> **How to complete this task**:
Write out each line of the material below once more, exactly as it appears.

> **Exercise data**:
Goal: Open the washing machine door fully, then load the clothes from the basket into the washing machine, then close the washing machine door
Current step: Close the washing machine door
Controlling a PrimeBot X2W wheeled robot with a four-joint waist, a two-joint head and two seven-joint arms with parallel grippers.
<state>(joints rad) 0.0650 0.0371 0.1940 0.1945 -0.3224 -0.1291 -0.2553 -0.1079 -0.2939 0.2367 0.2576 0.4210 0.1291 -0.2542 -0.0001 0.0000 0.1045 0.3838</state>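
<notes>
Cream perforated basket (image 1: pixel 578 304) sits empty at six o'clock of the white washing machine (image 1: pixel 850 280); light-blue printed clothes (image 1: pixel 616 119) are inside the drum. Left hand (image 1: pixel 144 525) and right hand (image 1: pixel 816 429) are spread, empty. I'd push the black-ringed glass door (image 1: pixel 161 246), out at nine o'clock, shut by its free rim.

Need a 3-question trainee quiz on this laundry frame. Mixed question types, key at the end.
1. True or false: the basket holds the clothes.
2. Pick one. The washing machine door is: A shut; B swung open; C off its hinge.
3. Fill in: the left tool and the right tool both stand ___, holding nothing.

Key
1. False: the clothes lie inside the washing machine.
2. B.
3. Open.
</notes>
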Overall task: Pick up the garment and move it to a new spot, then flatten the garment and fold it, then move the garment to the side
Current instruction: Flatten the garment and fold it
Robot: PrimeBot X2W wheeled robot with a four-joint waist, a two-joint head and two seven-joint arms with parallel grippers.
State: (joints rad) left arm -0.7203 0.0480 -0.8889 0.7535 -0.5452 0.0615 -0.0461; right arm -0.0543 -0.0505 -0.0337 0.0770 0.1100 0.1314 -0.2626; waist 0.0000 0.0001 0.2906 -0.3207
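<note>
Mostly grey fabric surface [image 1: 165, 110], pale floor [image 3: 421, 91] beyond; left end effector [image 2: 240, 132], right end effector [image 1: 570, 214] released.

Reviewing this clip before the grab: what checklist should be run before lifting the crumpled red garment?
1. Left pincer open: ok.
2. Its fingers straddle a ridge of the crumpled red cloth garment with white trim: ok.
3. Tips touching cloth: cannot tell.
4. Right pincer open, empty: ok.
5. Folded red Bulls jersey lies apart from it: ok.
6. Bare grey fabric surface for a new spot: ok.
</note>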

> **Answer section**:
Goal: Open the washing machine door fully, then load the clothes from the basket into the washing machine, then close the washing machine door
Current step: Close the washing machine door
Controlling a PrimeBot X2W wheeled robot with a four-joint waist, a two-joint head and two seven-joint arms with parallel grippers.
<state>(joints rad) 0.0650 0.0371 0.1940 0.1945 -0.3224 -0.1291 -0.2553 -0.1079 -0.2939 0.2367 0.2576 0.4210 0.1291 -0.2542 -0.0001 0.0000 0.1045 0.3838</state>
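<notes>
Cream perforated basket (image 1: pixel 578 304) sits empty at six o'clock of the white washing machine (image 1: pixel 850 280); light-blue printed clothes (image 1: pixel 616 119) are inside the drum. Left hand (image 1: pixel 144 525) and right hand (image 1: pixel 816 429) are spread, empty. I'd push the black-ringed glass door (image 1: pixel 161 246), out at nine o'clock, shut by its free rim.

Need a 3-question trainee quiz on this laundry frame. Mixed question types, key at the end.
1. True or false: the basket holds the clothes.
2. Pick one. The washing machine door is: A shut; B swung open; C off its hinge.
3. Fill in: the left tool and the right tool both stand ___, holding nothing.

Key
1. False: the clothes lie inside the washing machine.
2. B.
3. Open.
</notes>
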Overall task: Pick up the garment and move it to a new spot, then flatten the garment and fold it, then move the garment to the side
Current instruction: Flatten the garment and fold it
Robot: PrimeBot X2W wheeled robot with a four-joint waist, a two-joint head and two seven-joint arms with parallel grippers.
State: (joints rad) left arm -0.7203 0.0480 -0.8889 0.7535 -0.5452 0.0615 -0.0461; right arm -0.0543 -0.0505 -0.0337 0.0770 0.1100 0.1314 -0.2626; waist 0.0000 0.0001 0.2906 -0.3207
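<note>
Mostly grey fabric surface [image 1: 165, 110], pale floor [image 3: 421, 91] beyond; left end effector [image 2: 240, 132], right end effector [image 1: 570, 214] released.

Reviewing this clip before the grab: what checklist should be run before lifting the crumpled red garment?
1. Left pincer open: ok.
2. Its fingers straddle a ridge of the crumpled red cloth garment with white trim: ok.
3. Tips touching cloth: cannot tell.
4. Right pincer open, empty: ok.
5. Folded red Bulls jersey lies apart from it: ok.
6. Bare grey fabric surface for a new spot: ok.
</note>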

Now the exercise is finished.